暗闇、散らかった環境、二重課題など、注意の切り替えが必要な状況ですくみ足が出現しやすいタイプ

 認知機能(セットシフト能力)との関連が示唆

この論文が特別な理由

この研究は、「すくみ足は一枚岩ではない」という事実を裏付けました。

• 従来:すくみ足=単一の現象として扱われてきた

• 今後:背景にある「運動・不安・注意」の違いを踏まえてアプローチ

つまり、同じ“足が止まる”症状でも、原因や対策が人によって異なる可能性が高いのです。

これは、すくみ足に対するリハビリを個別化するための重要な知見です 。

リハビリへのヒント

ご自宅で簡単にできる練習を紹介

それぞれのサブタイプに応じたアプローチ例を考えてみましょう。

  • 非対称運動型

• 左右差を補う荷重練習や体幹回旋の誘導

⇒片脚立ち、スクワット、ステップ練習など

• 方向転換の練習

⇒大きな円から小さな円へ、速度や環境を変えて練習

  • 不安型

•止まってから進むを練習

⇒焦らず一呼吸をおいて一歩目を出す

• 呼吸法とリズム ⇒吸って、吐いて、一歩という合図を活用

•セルフトークの導入

⇒「落ち着いて、一歩ずつ」など自分に声を掛けながら歩行

  • 感覚・注意型

• デュアルタスク練習を段階的に導入

例)足踏み+数唱→足踏み+引き算→歩行+会話など

•環境調整 ⇒明るい環境や整理された環境から練習を始める

• 外的キュー(床のラインやメトロノーム)で安心感をプラス  

このように、タイプ別の視点を持つことで、より実践的なリハビリ戦略が立てやすくなります。 

おわりに

パーキンソン病の方やご家族にとって、「足が急に止まるすくみ足」は日常生活の安全や自由を大きく制限する症状です。

これまで、すくみ足は一括りに語られがちでしたが、本研究はその常識に一石を投じました。

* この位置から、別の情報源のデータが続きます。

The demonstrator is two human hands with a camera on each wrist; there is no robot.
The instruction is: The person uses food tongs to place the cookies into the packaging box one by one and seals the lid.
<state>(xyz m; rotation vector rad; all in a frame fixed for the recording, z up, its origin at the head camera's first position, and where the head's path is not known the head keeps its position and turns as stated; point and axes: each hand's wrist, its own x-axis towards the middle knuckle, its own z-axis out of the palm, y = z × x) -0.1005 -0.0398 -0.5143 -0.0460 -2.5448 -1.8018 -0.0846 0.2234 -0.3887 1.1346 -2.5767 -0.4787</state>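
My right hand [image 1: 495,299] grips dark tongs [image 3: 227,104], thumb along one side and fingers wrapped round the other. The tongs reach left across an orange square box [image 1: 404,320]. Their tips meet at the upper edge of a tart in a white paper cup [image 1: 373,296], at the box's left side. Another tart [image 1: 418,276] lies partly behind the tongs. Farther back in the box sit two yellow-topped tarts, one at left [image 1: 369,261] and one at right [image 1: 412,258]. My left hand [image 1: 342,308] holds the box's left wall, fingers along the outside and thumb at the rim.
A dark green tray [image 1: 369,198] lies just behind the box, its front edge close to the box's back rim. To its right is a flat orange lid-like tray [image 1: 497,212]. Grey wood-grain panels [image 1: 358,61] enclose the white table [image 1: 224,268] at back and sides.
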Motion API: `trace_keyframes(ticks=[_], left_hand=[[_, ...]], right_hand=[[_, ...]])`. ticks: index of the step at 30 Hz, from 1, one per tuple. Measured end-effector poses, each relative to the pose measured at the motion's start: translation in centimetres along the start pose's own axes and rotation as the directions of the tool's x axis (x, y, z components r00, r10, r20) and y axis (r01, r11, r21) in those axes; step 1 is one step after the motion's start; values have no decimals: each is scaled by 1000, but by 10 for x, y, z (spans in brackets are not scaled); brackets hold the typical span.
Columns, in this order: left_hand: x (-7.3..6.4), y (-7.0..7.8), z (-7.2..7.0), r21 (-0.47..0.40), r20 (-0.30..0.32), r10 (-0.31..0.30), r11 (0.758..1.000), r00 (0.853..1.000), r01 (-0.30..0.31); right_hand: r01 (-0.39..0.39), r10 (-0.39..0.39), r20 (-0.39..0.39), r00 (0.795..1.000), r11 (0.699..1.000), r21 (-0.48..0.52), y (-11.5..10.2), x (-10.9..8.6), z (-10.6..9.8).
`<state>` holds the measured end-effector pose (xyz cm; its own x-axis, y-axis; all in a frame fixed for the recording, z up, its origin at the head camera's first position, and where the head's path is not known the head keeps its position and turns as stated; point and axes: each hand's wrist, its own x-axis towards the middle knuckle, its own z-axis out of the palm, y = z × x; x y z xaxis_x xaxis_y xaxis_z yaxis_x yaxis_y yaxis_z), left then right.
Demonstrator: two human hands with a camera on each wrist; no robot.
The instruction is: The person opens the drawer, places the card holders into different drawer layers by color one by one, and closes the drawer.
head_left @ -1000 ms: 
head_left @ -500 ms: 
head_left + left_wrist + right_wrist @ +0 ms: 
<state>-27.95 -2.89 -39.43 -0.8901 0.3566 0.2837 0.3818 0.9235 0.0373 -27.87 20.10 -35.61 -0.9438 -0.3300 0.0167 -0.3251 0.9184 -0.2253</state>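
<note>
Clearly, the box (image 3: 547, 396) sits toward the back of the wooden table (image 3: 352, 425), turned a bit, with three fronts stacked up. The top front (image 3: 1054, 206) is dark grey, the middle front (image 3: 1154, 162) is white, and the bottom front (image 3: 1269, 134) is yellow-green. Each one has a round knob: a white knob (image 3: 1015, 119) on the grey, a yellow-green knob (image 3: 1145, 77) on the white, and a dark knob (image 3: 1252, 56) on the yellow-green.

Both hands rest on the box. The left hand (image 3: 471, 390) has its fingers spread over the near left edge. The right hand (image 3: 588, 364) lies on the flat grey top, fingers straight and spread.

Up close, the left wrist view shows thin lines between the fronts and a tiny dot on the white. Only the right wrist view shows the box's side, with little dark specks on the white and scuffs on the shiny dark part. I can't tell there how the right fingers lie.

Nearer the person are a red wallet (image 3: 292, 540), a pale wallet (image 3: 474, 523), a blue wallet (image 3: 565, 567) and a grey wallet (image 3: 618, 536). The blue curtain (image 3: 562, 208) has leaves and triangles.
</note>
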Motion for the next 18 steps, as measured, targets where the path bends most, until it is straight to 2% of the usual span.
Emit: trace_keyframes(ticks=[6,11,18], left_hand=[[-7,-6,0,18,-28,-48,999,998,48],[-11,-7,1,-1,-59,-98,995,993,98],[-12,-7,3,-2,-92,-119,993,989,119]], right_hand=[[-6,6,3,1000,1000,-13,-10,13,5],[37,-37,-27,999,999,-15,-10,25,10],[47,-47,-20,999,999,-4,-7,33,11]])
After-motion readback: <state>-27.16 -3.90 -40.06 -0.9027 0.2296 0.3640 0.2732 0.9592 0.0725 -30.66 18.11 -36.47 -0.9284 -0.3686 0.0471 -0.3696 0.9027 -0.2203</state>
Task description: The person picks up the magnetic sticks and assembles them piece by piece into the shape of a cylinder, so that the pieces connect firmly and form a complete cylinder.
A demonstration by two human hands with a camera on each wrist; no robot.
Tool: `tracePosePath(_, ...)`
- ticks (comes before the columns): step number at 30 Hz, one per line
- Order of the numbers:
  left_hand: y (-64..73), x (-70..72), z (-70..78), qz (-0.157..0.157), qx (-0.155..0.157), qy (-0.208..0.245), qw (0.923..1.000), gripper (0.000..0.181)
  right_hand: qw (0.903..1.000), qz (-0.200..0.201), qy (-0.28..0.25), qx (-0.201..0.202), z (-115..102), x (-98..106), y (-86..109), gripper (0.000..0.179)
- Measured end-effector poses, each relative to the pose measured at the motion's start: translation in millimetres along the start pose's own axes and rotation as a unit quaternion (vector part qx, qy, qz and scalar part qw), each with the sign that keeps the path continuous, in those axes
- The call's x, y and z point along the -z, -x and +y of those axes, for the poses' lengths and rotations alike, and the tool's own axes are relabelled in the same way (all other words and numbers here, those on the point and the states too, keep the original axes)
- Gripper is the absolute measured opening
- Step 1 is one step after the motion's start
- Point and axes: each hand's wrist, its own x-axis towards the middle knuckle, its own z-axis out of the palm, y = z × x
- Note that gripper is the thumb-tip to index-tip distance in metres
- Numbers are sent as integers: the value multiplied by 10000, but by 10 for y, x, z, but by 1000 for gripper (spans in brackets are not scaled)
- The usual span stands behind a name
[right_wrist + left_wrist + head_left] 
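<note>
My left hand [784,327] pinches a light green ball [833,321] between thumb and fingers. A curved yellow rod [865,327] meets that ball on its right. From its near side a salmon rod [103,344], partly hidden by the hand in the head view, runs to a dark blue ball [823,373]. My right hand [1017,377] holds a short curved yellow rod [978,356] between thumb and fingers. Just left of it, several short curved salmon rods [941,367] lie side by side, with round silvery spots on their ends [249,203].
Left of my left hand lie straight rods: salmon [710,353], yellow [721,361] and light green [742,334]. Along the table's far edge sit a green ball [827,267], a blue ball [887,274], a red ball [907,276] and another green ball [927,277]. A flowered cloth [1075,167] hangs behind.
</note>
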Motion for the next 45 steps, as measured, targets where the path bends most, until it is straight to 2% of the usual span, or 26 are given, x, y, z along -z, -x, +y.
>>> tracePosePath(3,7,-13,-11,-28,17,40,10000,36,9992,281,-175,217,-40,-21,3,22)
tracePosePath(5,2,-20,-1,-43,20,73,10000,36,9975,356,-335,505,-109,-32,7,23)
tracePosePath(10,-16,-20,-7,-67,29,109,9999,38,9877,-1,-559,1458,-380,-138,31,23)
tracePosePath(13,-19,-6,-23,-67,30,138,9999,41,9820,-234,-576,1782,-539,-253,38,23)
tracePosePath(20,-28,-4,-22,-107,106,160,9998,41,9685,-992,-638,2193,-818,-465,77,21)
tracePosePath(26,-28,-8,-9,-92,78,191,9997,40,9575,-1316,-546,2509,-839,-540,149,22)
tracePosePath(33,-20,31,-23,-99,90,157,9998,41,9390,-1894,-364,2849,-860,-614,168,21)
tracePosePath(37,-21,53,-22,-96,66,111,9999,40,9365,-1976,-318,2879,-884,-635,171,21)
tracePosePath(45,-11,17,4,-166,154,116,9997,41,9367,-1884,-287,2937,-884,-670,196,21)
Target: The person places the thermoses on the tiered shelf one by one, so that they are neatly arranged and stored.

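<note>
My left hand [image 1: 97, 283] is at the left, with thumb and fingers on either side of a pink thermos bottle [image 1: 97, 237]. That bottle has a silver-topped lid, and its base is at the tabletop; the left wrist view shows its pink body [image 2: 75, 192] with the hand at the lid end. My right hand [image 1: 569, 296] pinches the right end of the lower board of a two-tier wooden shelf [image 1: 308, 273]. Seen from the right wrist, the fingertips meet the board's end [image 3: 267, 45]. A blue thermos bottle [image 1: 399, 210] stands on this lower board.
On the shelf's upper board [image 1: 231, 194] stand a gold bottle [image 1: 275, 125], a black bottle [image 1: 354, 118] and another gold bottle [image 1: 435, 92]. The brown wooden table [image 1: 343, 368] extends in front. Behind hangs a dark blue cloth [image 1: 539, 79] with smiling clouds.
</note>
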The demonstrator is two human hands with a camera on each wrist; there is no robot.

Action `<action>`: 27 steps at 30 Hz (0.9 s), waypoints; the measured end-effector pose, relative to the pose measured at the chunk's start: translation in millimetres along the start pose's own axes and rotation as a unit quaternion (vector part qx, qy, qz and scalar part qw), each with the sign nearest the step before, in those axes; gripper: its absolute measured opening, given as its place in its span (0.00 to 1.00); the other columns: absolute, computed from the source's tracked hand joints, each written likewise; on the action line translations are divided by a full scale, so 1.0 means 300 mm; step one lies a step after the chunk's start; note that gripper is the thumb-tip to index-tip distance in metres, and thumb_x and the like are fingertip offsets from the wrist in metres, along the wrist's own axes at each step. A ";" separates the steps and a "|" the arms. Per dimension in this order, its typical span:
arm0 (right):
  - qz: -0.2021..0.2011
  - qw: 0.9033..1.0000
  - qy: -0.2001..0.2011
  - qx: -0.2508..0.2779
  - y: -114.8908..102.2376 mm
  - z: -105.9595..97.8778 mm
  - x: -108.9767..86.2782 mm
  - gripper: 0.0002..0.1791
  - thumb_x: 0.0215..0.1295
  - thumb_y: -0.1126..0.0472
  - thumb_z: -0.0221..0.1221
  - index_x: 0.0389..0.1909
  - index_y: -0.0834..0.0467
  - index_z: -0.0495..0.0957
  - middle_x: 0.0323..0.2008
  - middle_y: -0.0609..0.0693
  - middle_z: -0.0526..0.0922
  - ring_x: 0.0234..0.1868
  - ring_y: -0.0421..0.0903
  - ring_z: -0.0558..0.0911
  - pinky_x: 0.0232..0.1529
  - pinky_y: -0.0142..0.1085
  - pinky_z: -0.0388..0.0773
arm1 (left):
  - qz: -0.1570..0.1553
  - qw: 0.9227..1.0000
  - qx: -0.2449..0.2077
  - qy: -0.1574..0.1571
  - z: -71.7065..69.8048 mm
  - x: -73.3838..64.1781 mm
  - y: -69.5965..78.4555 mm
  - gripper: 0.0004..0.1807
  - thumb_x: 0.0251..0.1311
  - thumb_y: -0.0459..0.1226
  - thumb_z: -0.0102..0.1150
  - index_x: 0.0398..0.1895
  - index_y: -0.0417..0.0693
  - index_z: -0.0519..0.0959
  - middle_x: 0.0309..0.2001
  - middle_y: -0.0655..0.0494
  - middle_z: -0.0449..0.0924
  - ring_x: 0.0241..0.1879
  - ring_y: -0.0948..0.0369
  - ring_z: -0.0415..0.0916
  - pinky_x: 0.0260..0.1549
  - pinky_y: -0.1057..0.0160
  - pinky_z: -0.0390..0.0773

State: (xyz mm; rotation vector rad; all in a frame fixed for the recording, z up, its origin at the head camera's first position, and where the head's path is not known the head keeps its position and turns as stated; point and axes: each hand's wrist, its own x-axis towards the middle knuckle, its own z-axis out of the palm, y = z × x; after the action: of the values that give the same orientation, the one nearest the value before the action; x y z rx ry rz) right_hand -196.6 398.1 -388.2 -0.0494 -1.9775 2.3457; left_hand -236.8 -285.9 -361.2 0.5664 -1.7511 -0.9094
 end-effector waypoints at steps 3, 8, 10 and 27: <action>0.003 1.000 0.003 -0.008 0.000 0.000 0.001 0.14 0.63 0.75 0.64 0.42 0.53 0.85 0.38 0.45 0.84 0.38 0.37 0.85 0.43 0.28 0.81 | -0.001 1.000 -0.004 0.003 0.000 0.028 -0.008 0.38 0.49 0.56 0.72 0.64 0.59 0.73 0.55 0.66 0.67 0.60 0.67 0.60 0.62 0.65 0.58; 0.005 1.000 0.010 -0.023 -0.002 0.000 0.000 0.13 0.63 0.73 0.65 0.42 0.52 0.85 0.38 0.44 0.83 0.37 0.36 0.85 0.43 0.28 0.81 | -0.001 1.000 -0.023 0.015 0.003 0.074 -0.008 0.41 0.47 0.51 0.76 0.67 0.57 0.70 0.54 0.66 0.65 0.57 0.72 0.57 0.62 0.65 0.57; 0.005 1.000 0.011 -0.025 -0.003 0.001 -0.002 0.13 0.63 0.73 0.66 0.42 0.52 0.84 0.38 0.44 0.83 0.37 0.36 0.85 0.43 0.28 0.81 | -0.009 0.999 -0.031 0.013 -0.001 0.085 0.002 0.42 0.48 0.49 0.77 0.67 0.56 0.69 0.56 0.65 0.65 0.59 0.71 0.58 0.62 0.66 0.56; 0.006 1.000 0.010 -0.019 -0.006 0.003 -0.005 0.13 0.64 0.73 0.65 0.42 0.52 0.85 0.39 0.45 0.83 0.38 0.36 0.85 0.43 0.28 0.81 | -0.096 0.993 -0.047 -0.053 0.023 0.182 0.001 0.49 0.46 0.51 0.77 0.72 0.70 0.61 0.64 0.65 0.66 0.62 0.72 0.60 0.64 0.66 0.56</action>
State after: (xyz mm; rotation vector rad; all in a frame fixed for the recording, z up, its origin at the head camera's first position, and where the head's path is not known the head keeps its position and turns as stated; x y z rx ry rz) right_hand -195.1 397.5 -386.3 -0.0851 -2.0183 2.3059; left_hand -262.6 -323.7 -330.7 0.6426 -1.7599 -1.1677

すくみ足には、運動の左右差が強い人、緊張や不安で凍結する人、注意力や環境への反応で凍結する人など、タイプの違いが存在することが明らかになったのです。

つまり、同じ“足が止まる”症状でも、その原因や出方は人によって異なります。

例えば、方向転換で止まってしまう人には歩行環境を工夫した練習を、緊張で足が出ない人にはリラックス法を、注意が必要な人には段階的なデュアルタスク訓練を組み合わせる。

これまで一律だった対応が、「その人に合った」リハビリ戦略に変わる可能性を示しています。

すくみ足は決して「乗り越えられない壁」ではありません。

タイプに応じた工夫を積み重ねることで、歩きやすさや安心感は必ず変わっていきます。

あなたの一歩には、必ず方法があります。

そして、その一歩を支える工夫を一緒に探していくことが、リハビリの大切な役割です。